É verdade que convivemos com pessoas que,
apesar de terem recebido a iniciação apenas formal, negam os princípios da
transmissão primordial. Por causa disso o formalismo e o ritualismo tendem a
suplantar o conteúdo filosófico nas Ordens e nas Lojas que as compõem. Por outro
lado, é justamente nessa relação entre o Mestre primordial
(D'us) e o recipiendário inocente (adão/adam/adamah)

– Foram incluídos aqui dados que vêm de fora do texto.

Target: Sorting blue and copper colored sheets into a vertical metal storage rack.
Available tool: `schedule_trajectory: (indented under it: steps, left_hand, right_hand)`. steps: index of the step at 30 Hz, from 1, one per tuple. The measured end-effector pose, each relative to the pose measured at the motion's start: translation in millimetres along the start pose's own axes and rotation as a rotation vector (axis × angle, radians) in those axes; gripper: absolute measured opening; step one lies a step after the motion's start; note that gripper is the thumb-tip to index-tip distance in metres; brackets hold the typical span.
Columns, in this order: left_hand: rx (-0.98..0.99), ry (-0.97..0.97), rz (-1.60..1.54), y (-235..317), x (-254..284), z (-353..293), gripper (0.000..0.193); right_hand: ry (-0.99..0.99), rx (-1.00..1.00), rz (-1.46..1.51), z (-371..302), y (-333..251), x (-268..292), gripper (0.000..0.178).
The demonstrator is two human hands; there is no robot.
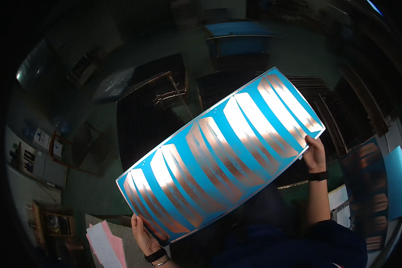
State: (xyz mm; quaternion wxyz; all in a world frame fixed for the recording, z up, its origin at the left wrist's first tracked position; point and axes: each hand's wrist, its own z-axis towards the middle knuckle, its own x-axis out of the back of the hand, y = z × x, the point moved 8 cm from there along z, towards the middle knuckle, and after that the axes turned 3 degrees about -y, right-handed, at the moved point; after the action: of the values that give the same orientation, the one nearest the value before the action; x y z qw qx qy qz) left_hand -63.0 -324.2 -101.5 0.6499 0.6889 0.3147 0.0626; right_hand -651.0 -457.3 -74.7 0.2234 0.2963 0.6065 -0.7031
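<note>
A large rectangular panel, blue with shiny copper-coloured bands [216, 158], is held up in front of me, tilted so its right end lies farther away. My left hand [144, 236] grips its near left corner, the thumb and fingers at the edge. At the near right corner, my right hand [315, 154] has closed on the edge. Bright glare whitens several of the copper bands. The fingers beneath the panel are partly hidden.
On the right lies another blue and copper panel [373, 178] beside a light blue sheet [395, 183]. Pink and white papers [106, 245] rest on a surface at lower left. Dark stacks of panels [143, 120] stand beyond, with a blue table [239, 38] farther back.
</note>
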Motion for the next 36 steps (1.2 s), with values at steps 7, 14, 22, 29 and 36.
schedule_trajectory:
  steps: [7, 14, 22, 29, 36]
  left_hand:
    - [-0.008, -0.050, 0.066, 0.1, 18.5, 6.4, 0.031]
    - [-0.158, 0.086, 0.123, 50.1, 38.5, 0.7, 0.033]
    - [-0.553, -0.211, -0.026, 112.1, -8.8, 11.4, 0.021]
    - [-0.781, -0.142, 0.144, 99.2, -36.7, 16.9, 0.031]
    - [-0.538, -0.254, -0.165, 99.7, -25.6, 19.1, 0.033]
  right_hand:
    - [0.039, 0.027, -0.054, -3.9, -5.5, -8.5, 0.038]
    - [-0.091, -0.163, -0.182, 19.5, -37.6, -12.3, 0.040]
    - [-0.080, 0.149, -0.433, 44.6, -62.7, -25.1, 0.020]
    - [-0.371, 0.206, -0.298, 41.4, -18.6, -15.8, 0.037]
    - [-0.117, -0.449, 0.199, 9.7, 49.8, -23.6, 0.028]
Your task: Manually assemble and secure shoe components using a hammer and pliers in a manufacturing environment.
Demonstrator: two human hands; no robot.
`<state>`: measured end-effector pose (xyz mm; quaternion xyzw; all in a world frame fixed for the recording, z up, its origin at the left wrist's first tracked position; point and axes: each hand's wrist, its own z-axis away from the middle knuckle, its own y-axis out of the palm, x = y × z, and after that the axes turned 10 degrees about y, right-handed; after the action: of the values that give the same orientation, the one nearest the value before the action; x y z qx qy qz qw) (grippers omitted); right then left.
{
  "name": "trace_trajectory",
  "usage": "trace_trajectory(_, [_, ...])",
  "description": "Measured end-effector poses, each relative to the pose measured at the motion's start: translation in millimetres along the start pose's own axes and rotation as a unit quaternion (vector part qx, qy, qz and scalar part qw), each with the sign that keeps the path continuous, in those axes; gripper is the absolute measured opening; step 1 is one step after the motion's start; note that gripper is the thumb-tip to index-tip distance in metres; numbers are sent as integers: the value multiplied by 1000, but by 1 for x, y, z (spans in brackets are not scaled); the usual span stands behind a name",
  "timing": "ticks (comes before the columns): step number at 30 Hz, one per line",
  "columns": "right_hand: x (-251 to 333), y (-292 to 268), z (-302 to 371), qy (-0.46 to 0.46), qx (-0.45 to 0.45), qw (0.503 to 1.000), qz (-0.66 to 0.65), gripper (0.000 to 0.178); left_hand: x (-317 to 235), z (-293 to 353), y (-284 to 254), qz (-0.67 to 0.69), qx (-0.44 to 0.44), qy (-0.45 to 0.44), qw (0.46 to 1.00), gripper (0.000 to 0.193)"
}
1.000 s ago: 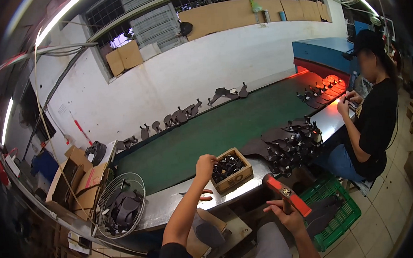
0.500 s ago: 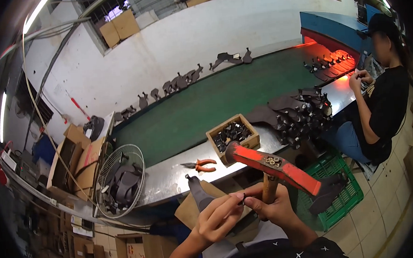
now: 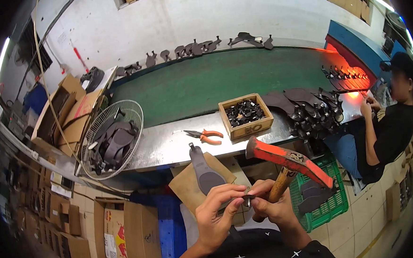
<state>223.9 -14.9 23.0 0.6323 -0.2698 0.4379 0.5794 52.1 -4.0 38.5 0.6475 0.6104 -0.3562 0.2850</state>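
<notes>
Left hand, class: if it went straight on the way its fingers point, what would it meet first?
The left hand would most likely meet the right hand, just past the small dark piece between them; the exact gap is hard to judge.

And it's one left hand (image 3: 216,218) and one right hand (image 3: 278,209) meeting at one small piece (image 3: 249,197), one hammer (image 3: 289,159) in the right, one sole (image 3: 208,174) just ahead, one pair of pliers (image 3: 209,133) and one wooden box (image 3: 252,129) beyond, one wire basket (image 3: 139,110) leftward, one green crate (image 3: 321,220) rightward.

Head-worn fisheye looks down and ahead, bench (image 3: 162,146) near
</notes>
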Motion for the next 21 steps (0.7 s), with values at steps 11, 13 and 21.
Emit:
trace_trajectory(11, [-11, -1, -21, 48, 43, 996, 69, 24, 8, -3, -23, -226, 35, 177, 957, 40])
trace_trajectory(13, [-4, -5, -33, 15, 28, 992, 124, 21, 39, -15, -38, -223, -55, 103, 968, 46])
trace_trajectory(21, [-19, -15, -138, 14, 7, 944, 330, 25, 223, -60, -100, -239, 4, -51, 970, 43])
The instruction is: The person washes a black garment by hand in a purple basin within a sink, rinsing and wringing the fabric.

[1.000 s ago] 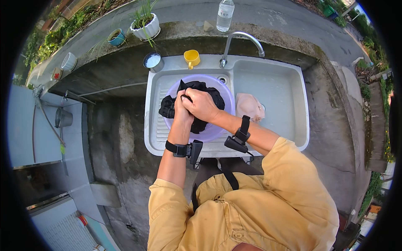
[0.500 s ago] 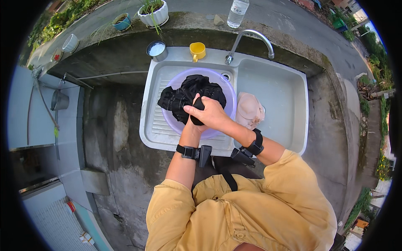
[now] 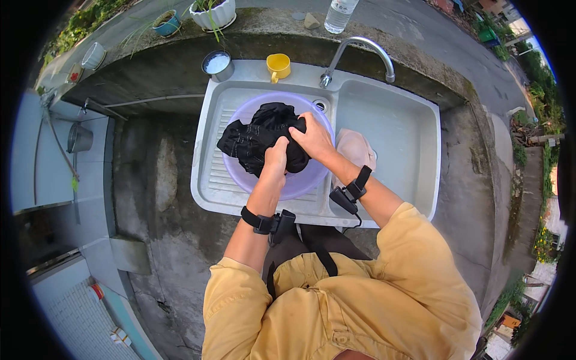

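Note:
A bunched black garment (image 3: 252,141) fills much of a pale purple basin (image 3: 309,180), which stands in the left, ridged part of the double sink (image 3: 204,186). Both my hands grip the cloth over the basin. My left hand (image 3: 276,158) clasps its near side, fingers partly hidden by the fabric. Further right and a little farther away, my right hand (image 3: 312,137) is closed on a fold, thumb on top. What kind of garment it is cannot be made out. A light pink bra-like garment (image 3: 355,149) lies in the right bowl, partly behind my right forearm.
On the sink's back rim stand a metal cup (image 3: 218,66) with white contents and a yellow mug (image 3: 278,67). The curved faucet (image 3: 360,41) rises behind the divider. Along the wall top sit a clear bottle (image 3: 339,16), a stone (image 3: 311,21) and potted plants (image 3: 213,16).
My hands were pressed together on the cloth; now they are apart, the right one farther right and away. The view has shifted slightly.

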Demonstrator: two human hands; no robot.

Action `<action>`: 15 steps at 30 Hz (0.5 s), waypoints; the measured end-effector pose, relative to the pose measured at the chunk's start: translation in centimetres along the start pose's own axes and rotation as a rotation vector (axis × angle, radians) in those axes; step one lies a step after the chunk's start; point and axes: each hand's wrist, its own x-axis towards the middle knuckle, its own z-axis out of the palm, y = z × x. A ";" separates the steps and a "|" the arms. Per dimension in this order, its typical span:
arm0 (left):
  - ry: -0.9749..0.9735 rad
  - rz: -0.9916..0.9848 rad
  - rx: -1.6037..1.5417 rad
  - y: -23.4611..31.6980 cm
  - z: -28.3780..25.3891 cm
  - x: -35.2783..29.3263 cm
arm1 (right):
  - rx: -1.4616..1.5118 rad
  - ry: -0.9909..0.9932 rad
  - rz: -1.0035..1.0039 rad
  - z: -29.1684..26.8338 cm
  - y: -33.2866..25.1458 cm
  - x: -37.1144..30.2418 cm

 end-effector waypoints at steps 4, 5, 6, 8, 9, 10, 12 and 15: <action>0.102 0.274 0.540 1.3 -1.9 0.5 | 0.571 -0.495 0.219 -1.1 -0.2 0.5; 0.088 0.360 0.732 1.1 -2.0 0.2 | 0.761 -0.641 0.376 -1.6 -1.8 0.6; 0.018 0.545 0.780 0.2 -1.8 -0.5 | 0.652 -0.571 0.388 -1.0 -3.7 0.0; -0.238 0.466 0.574 -1.7 -0.9 -0.8 | 0.453 -0.372 0.361 0.1 -2.1 0.4; -0.360 0.332 0.358 -2.5 -1.2 -0.5 | 0.568 -0.337 0.409 0.3 -1.2 0.7; -0.312 0.122 -0.050 -2.0 -1.1 -0.8 | 0.513 -0.235 0.324 0.5 0.9 0.9; 0.014 -0.222 -0.320 -0.2 -3.6 -0.4 | 0.222 -0.209 0.021 1.3 -0.9 -0.8; -0.334 -0.174 -0.492 0.3 -6.0 1.0 | 0.035 -0.283 -0.326 1.9 -5.9 -4.8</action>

que reside a tradição judaica, os cânones da cabala e sua relação mais íntima
com as iniciações (especialmente a maçônica). Vou além: mesmos as religiões -
monoteístas ou politeístas – partem de princípios idênticos ao
Bereshit hebraico seguido do Adam Kadmon - homem
arquetípico ou anthropos - elementos cuja verdadeira compreensão e
realização determinam o nível de evolução alcançado pelo discípulo, pelo
aprendiz e pelos que almejam a maestria. Religiosos ou não, mesmo os mais
radicais, céticos e materialistas admitem um process of time -
processo do tempo nas palavras de Anderson, que equivale aos enunciados da
evolução. Quando o Dr. James Anderson sugeriu que Adão fora o primeiro
maçom, iniciado por Deus no paraíso, ele quis expressar a seguinte verdade: o
homem traz dentro de si (written on his Heart) as ferramentas necessárias
para construir uma relação harmoniosa com seus semelhantes
(templo-outro), com o templo-planeta e
o templo-universo. Todo aquele que bate nos portais da
Iniciação é um Adão (Adamah) que retoma um lugar entre nós,
na oficina do Cosmos, dispondo-se a utilizar os instrumentos de trabalho -
"especialmente a Geometria", diz Anderson referindo-se alegoricamente à
Moral das justas e perfeitas proporções entre o homem e seu
meio.
Um comentário:
>> É uma pena que muitos iniciados não conseguem perceber os mistérios contidos em nossos rituais e como resultado disso, temos a formação de Mestres apenas em suas insígnias, é uma bela peça para reflexão!